乱暴な言い方で顰蹙を買うと思うが、子供の一人、二人亡くなったからと云って、それがどうした、そんな風潮だったような気がする。
中学卒業後働くのは当たり前の時代、しかし中学を出て集団就職した者は即社会からの脱落者、高校卒も同じ。代わって、その君臨者として、大卒、それも一流大学卒、それが社会の支配者となる、激烈な競争社会が既に存在していた。
第二次世界大戦は、未曾有の無差別殺戮戦争だったことは否定出来ない事実だ。優秀な若者が無駄な血を流したことにより、戦後、世界はその様相が一変した。
どの国も体制を立て直すことが何よりも急務。素早く、それには競争原理が手っ取り早い、優秀な者が社会を支配する。
日本は敗戦国だ、戦勝国の連合国に追いつき追い越すには、明治期に倣い今一度更に強度な競争社会、学歴社会が必要されたと筆者は推測する。
そして、そのモルモット(不適切な言葉と思うが、敢えて表現します)とされたのが団塊世代だ。何しろ半端ではない子供の数だ、私が中学2年の時は3学年で36クラス、一クラス平均50人総勢1800人、もう学校は生徒の歓声が止むことがない騒がしさだ。

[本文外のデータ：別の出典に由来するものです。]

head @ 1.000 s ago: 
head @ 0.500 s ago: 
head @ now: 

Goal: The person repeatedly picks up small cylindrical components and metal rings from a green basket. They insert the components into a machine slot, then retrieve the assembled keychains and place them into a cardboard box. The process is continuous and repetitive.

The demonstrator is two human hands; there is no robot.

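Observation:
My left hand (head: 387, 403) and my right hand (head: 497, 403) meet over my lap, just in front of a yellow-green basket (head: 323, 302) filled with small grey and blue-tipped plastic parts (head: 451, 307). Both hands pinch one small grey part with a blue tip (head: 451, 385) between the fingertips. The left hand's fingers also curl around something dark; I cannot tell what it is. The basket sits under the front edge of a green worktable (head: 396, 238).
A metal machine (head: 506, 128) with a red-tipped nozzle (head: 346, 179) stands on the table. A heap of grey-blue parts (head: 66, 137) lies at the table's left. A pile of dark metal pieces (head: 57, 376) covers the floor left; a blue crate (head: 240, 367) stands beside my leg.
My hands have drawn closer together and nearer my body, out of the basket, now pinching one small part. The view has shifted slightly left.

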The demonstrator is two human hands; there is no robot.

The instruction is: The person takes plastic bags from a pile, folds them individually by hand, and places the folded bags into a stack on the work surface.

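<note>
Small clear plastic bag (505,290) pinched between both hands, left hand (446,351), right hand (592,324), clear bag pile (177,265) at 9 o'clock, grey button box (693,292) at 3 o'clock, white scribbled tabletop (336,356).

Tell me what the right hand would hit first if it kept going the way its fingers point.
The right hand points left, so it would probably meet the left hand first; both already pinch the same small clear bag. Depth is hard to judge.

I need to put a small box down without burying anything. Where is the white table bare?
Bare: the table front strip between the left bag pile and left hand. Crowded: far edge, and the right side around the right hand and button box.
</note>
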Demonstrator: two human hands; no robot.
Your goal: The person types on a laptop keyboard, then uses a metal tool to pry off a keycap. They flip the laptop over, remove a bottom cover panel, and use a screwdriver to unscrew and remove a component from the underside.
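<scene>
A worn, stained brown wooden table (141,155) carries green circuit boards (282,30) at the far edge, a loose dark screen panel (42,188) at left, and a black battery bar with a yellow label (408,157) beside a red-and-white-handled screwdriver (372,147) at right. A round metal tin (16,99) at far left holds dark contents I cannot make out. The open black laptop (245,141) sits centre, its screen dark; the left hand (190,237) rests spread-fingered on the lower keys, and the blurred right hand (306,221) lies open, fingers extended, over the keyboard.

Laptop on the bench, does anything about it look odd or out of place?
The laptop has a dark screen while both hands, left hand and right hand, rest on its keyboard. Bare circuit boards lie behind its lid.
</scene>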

その中から一握りの優秀な者を選ぶにはこれでもかという毎日のようにテストが続いた。そして、競争社会がやがて未来に大きな禍根を残すことに、思い至ることはなかった。
今一度論点を整理してみるが、団塊世代は何をしてきたか、そして何をしていくべきか、私を含めその論理思考が極めて希薄な世代ではないか、と思う。
安保闘争に熱い血を燃やした世代ではない、むしろ傍観者の立場の者が多かった。競争社会で多くの者が落ち毀れたが、幸いに高度成長期に恵まれ働く場所を選り好みしなければ生活出来た。
インフラの充実により、大満足とまではいかないが、所得に応じた生活がそれなりに出来た。
しかし、何をして来たのだろう。何をしようとして来たのだろう、何を伝えようとして子供を育てて来たのだろう。やがて自分達が、次世代にとって厄介者になることを誰も気付かずに。